2. The non-return valve of claim 1, wherein in the partially sealed position an outlet side of the plug is exposed to well pressure that aids in moving the plug to the fully sealed position.

3. The non-return valve of claim 1, wherein the shield is configured to redirect fluid flow from the outlet of the valve to substantially a longitudinal direction.

4. The non-return valve of claim 3, wherein the shield circumferentially surrounds the housing bore at the valve outlet.

5. The non-return valve of claim 1, wherein the biasing member is a spring.

6. The non-return valve of claim 1, further comprising:

a seal surface at the plug engagable with a seal seat at the first housing.

7. The non-return valve of claim 6, wherein the seal surface and seal seat are metal.

8. The non-return valve of claim 1, wherein the first seal is a wiper seal.

9. The non-return valve of claim 1, wherein the second seal is a V-packing seal.

10. The non-return valve of claim 1, further comprising:

run-in-configuration retainers that lock the plug in the fully sealed position during shipping, installation into the downhole environment, and initial pressure testing before releasing the plug from the run-in-configuration.

11. The non-return valve of claim 10, wherein the run-in-configuration retainers are releasable at a selected pressure.

12. The non-return valve of claim 10, wherein the run-in-configuration retainers are shear screws.

13. The non-return valve of claim 10, further comprising:

a ring receptive of the run-in-configuration retainers and movable relative to the plug, the ring configured to position the plug in the fully sealed position prior to release of the run-in-configuration retainers and to not restrict travel of the plug after release of the run-in-configuration retainers.

14. The non-return valve of claim 1, wherein the shield fully surrounds the valve outlet at the housing bore.

15. The non-return valve of claim 1, wherein the second housing has an inner bore engagably receptive to at least one of the first seal and the second seal when the plug is in the open position.

16. The non-return valve of claim 1, wherein the second housing includes ports configured to allow fluids to enter therethrough to act on the mandrel when the downhole non-return valve is in the fully sealed position.

17. The non-return valve of claim 16, wherein in the mandrel is configured to occlude fluid access through the ports when the downhole non-return valve is in the open position.

18. A method of injecting fluid into a well bore through a non-return valve, comprising:

porting fluids at well pressure to a portion of a plug when the non-return valve is in a fully sealed position;

injecting fluid into the non-return valve the valve being in the fully sealed position defined by a first seal disposed at a plug and a second seal disposed at the plug both being sealingly engaged with a housing bore;

pressurizing the fluid sufficiently to overcome a closing force comprising a combination of a biasing force and well pressure to open a valve outlet;

preventing fluids at well pressure from acting on the portion of the plug when the non-return valve is in the open position;

injecting fluid through the valve outlet into a well;

redirecting the fluid toward a substantially longitudinal direction; and

ceasing injection of the fluid thereby permitting movement of the plug to a partially sealed position defined by sealing engagement of the housing bore with the first seal and not the second seal with the biasing force prior to fully sealing the valve outlet with the closing force.

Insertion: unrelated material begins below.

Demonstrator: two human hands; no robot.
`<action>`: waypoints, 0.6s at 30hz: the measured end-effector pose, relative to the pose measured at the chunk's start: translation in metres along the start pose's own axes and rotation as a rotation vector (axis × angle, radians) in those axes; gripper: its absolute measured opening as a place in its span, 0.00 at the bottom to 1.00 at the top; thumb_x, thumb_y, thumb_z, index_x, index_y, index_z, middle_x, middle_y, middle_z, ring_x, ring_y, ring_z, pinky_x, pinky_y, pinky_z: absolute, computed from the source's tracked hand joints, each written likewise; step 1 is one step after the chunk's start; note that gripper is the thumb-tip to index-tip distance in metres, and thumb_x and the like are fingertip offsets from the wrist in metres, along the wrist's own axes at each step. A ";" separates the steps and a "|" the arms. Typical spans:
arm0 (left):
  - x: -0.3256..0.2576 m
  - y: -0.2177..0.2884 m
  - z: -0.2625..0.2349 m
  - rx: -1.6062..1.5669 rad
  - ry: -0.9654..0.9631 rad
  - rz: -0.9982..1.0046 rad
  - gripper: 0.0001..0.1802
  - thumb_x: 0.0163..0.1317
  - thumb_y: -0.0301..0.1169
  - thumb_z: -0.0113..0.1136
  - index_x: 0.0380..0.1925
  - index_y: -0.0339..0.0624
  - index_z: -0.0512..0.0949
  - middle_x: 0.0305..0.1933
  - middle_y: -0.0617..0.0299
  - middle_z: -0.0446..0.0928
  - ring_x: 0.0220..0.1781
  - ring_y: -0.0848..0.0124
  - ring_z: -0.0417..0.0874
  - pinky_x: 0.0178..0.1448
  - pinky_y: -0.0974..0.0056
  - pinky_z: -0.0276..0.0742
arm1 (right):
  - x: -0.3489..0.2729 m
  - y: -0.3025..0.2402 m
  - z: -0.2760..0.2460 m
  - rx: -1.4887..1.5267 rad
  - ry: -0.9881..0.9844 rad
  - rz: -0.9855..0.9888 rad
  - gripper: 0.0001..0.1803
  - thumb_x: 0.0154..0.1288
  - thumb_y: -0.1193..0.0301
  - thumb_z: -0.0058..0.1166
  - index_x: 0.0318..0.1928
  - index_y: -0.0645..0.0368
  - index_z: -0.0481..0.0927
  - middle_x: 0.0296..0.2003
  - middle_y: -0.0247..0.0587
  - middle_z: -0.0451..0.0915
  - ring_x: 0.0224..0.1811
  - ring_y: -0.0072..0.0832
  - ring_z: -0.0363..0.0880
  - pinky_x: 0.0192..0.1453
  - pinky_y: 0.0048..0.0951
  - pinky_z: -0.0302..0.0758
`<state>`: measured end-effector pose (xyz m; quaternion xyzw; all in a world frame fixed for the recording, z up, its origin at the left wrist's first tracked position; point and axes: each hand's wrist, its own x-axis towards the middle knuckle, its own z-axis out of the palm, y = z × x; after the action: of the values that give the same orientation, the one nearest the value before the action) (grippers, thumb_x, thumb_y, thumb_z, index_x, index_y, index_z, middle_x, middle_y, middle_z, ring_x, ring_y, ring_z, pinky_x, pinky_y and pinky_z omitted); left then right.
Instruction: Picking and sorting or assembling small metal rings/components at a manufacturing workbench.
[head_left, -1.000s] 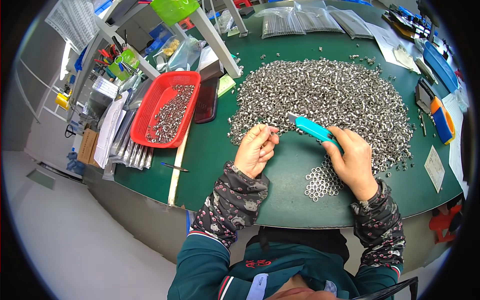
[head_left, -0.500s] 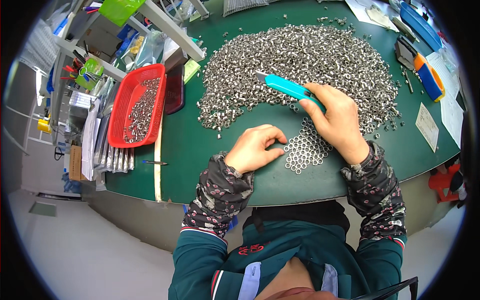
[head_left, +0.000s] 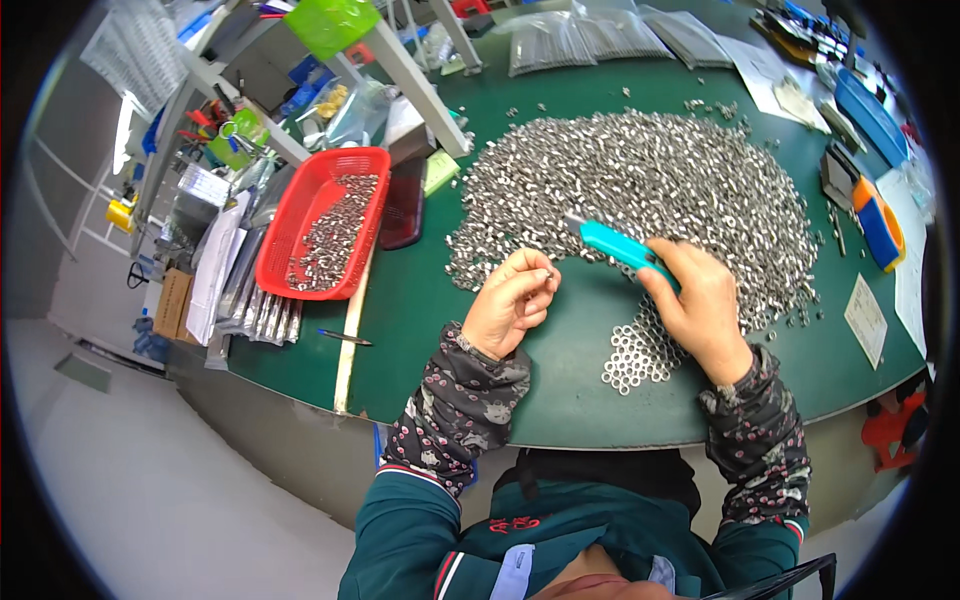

19. The method of claim 18, further comprising:

cleaning the housing bore with the first seal prior to the second seal engaging the housing bore.

20. The method of claim 18, wherein the first seal is a wiper seal and the second seal is a V-packing seal.

21. The method of claim 18, further comprising:

shielding well bore components from fluid erosion with a sacrificial shield.

22. The method of claim 18, wherein the biasing force is provided by a biasing member.

23. The method of claim 18, further comprising engaging at least one of the first seal and the second seal in an inner bore of a second housing.